Task to complete
Exactly as given, restate each record that follows.

BEGIN

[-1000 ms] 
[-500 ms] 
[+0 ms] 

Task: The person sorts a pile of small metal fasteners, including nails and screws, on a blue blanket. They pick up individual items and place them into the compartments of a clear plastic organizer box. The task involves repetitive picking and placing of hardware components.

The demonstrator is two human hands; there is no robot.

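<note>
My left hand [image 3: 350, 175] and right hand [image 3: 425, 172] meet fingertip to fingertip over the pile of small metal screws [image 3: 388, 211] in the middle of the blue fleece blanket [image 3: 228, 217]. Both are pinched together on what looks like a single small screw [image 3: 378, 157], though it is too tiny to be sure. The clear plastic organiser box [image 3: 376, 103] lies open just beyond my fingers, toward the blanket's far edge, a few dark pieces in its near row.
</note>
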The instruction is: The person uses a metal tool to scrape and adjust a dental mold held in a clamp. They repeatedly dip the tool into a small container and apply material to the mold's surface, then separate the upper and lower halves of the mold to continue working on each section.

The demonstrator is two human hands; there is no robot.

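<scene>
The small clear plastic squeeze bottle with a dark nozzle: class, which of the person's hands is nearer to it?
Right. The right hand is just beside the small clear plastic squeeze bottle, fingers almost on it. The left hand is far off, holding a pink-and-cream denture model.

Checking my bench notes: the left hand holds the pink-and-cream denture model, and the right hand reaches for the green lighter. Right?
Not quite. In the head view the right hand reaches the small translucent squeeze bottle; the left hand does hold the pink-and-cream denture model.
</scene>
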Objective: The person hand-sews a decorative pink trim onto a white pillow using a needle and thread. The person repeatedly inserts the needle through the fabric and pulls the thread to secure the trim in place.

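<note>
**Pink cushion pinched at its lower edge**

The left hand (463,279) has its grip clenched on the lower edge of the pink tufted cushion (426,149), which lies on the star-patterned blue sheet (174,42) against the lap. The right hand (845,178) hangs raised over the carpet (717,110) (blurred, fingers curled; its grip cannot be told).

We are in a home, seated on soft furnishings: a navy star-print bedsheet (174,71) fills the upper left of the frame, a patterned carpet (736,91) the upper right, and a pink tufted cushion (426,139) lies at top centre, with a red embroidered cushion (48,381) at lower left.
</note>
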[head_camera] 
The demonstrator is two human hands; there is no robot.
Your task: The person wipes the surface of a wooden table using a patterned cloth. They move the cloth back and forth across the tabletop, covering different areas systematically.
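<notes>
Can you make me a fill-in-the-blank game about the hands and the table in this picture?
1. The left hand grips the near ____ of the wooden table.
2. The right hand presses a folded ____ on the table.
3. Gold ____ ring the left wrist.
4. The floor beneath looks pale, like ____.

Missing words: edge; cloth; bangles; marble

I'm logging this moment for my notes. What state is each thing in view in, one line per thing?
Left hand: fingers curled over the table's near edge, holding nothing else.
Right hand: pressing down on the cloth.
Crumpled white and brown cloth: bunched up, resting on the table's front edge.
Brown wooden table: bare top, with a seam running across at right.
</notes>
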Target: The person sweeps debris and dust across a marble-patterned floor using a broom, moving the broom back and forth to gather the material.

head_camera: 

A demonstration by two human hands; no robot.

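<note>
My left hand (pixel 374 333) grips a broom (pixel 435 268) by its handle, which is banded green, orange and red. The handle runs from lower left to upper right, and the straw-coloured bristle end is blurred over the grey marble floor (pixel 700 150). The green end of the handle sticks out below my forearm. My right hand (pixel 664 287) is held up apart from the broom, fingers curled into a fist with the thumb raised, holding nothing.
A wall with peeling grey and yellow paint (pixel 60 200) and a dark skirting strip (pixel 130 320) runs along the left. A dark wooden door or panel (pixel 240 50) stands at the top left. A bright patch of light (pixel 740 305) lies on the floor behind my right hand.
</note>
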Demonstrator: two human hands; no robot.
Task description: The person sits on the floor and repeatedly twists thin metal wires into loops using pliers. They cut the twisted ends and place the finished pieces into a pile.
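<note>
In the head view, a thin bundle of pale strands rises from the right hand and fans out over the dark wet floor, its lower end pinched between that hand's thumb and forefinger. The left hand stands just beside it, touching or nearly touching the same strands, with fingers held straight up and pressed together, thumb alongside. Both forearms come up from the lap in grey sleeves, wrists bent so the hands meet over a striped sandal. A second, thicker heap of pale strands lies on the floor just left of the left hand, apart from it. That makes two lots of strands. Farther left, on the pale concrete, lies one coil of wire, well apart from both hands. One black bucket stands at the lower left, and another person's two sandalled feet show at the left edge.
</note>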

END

Exercise solution
[-1000 ms] 
[-500 ms] 
[+0 ms] 

Task: The person sorts a pile of small metal fasteners, including nails and screws, on a blue blanket. They pick up individual items and place them into the compartments of a clear plastic organizer box. The task involves repetitive picking and placing of hardware components.

The demonstrator is two human hands; there is no robot.

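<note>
My left hand [image 3: 350, 175] and right hand [image 3: 425, 172] meet fingertip to fingertip over the pile of small metal screws [image 3: 388, 211] in the middle of the blue fleece blanket [image 3: 228, 217]. Both are pinched together on what looks like a single small screw [image 3: 378, 157], though it is too tiny to be sure. The clear plastic organiser box [image 3: 376, 103] lies open just beyond my fingers, toward the blanket's far edge, a few dark pieces in its near row.
</note>
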The instruction is: The person uses a metal tool to scrape and adjust a dental mold held in a clamp. They repeatedly dip the tool into a small container and apply material to the mold's surface, then separate the upper and lower halves of the mold to continue working on each section.

The demonstrator is two human hands; there is no robot.

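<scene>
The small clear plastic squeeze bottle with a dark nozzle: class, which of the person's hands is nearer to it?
Right. The right hand is just beside the small clear plastic squeeze bottle, fingers almost on it. The left hand is far off, holding a pink-and-cream denture model.

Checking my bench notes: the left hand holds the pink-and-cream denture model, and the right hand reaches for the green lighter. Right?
Not quite. In the head view the right hand reaches the small translucent squeeze bottle; the left hand does hold the pink-and-cream denture model.
</scene>
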Objective: The person hand-sews a decorative pink trim onto a white pillow using a needle and thread. The person repeatedly inserts the needle through the fabric and pulls the thread to secure the trim in place.

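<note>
**Pink cushion pinched at its lower edge**

The left hand (463,279) has its grip clenched on the lower edge of the pink tufted cushion (426,149), which lies on the star-patterned blue sheet (174,42) against the lap. The right hand (845,178) hangs raised over the carpet (717,110) (blurred, fingers curled; its grip cannot be told).

We are in a home, seated on soft furnishings: a navy star-print bedsheet (174,71) fills the upper left of the frame, a patterned carpet (736,91) the upper right, and a pink tufted cushion (426,139) lies at top centre, with a red embroidered cushion (48,381) at lower left.
</note>
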[head_camera] 
The demonstrator is two human hands; there is no robot.
Your task: The person wipes the surface of a wooden table using a patterned cloth. They move the cloth back and forth across the tabletop, covering different areas systematically.
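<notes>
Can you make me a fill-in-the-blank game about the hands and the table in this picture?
1. The left hand grips the near ____ of the wooden table.
2. The right hand presses a folded ____ on the table.
3. Gold ____ ring the left wrist.
4. The floor beneath looks pale, like ____.

Missing words: edge; cloth; bangles; marble

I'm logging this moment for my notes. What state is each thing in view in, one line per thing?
Left hand: fingers curled over the table's near edge, holding nothing else.
Right hand: pressing down on the cloth.
Crumpled white and brown cloth: bunched up, resting on the table's front edge.
Brown wooden table: bare top, with a seam running across at right.
</notes>
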Target: The person sweeps debris and dust across a marble-patterned floor using a broom, moving the broom back and forth to gather the material.

head_camera: 

A demonstration by two human hands; no robot.

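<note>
My left hand (pixel 374 333) grips a broom (pixel 435 268) by its handle, which is banded green, orange and red. The handle runs from lower left to upper right, and the straw-coloured bristle end is blurred over the grey marble floor (pixel 700 150). The green end of the handle sticks out below my forearm. My right hand (pixel 664 287) is held up apart from the broom, fingers curled into a fist with the thumb raised, holding nothing.
A wall with peeling grey and yellow paint (pixel 60 200) and a dark skirting strip (pixel 130 320) runs along the left. A dark wooden door or panel (pixel 240 50) stands at the top left. A bright patch of light (pixel 740 305) lies on the floor behind my right hand.
</note>
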Demonstrator: two human hands; no robot.
Task description: The person sits on the floor and repeatedly twists thin metal wires into loops using pliers. They cut the twisted ends and place the finished pieces into a pile.
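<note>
In the head view, a thin bundle of pale strands rises from the right hand and fans out over the dark wet floor, its lower end pinched between that hand's thumb and forefinger. The left hand stands just beside it, touching or nearly touching the same strands, with fingers held straight up and pressed together, thumb alongside. Both forearms come up from the lap in grey sleeves, wrists bent so the hands meet over a striped sandal. A second, thicker heap of pale strands lies on the floor just left of the left hand, apart from it. That makes two lots of strands. Farther left, on the pale concrete, lies one coil of wire, well apart from both hands. One black bucket stands at the lower left, and another person's two sandalled feet show at the left edge.
</note>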

For this exercise, nothing more is required.